**TASK TO CARRY OUT:**
With the string "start" as the filter, copy each matching line from the records.

* * *

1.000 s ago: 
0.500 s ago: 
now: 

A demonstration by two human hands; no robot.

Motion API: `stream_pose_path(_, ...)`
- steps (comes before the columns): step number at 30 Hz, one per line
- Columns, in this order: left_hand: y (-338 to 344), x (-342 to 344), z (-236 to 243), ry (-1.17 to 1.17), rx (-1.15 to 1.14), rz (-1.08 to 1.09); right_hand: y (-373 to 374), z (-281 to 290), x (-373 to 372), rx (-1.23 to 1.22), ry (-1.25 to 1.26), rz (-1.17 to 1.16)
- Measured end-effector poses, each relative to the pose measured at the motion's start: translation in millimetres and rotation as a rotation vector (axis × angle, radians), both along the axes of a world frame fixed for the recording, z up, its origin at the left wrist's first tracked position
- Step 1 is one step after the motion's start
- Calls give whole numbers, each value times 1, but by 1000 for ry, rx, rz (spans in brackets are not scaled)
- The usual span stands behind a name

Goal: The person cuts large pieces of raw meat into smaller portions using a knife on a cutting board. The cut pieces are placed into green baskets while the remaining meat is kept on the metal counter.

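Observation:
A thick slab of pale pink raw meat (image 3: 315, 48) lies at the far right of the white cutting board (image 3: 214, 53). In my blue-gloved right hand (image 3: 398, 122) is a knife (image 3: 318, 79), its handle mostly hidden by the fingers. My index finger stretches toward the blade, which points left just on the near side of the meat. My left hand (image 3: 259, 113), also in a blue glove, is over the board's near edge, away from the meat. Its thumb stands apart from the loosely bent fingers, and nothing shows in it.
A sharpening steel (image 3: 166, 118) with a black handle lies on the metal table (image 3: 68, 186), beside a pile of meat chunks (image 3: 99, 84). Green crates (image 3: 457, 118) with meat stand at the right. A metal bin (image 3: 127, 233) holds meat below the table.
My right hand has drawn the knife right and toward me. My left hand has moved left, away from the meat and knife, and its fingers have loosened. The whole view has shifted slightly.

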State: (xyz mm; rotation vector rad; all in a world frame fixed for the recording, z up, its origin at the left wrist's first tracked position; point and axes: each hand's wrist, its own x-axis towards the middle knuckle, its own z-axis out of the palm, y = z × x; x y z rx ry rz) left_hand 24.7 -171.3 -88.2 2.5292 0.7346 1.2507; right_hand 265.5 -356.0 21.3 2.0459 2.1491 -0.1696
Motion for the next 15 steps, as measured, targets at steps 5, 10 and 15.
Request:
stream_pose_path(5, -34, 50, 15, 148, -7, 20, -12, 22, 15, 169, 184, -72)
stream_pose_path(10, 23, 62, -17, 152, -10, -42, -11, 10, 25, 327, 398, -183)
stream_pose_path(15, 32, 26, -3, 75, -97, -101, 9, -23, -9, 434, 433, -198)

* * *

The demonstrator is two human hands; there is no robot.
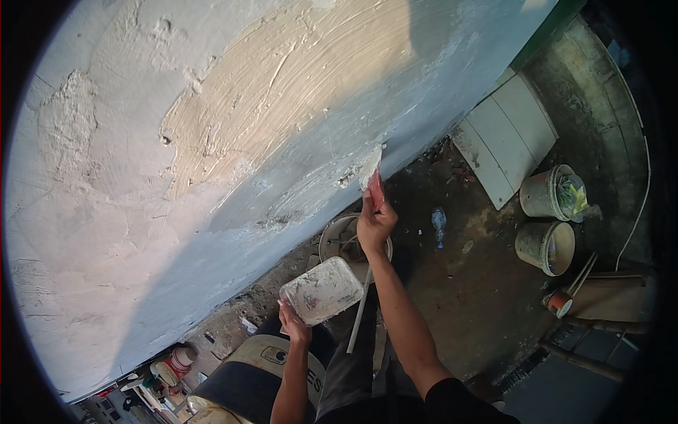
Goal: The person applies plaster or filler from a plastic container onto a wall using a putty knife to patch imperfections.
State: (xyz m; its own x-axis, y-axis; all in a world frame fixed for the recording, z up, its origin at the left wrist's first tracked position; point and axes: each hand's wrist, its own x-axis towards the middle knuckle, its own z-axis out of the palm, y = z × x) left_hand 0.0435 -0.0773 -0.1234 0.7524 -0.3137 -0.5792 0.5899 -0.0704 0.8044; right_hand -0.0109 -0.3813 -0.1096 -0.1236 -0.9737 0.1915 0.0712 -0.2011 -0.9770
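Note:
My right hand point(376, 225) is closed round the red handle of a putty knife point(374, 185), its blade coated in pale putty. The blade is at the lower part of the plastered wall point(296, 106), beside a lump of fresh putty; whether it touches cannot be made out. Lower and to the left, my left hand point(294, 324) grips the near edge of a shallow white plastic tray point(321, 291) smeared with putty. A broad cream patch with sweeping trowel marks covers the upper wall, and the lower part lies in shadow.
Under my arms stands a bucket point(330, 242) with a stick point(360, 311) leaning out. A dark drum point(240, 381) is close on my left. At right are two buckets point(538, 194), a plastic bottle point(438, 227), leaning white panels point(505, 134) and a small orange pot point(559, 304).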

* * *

**TASK ANSWER:**
- Measured end-effector poses, each relative to the pose measured at the motion's start: translation in millimetres and rotation as a rotation vector (axis × angle, radians), both along the axes of a world frame fixed for the recording, z up, its origin at the left wrist's first tracked position
- Step 1 is one step after the motion's start

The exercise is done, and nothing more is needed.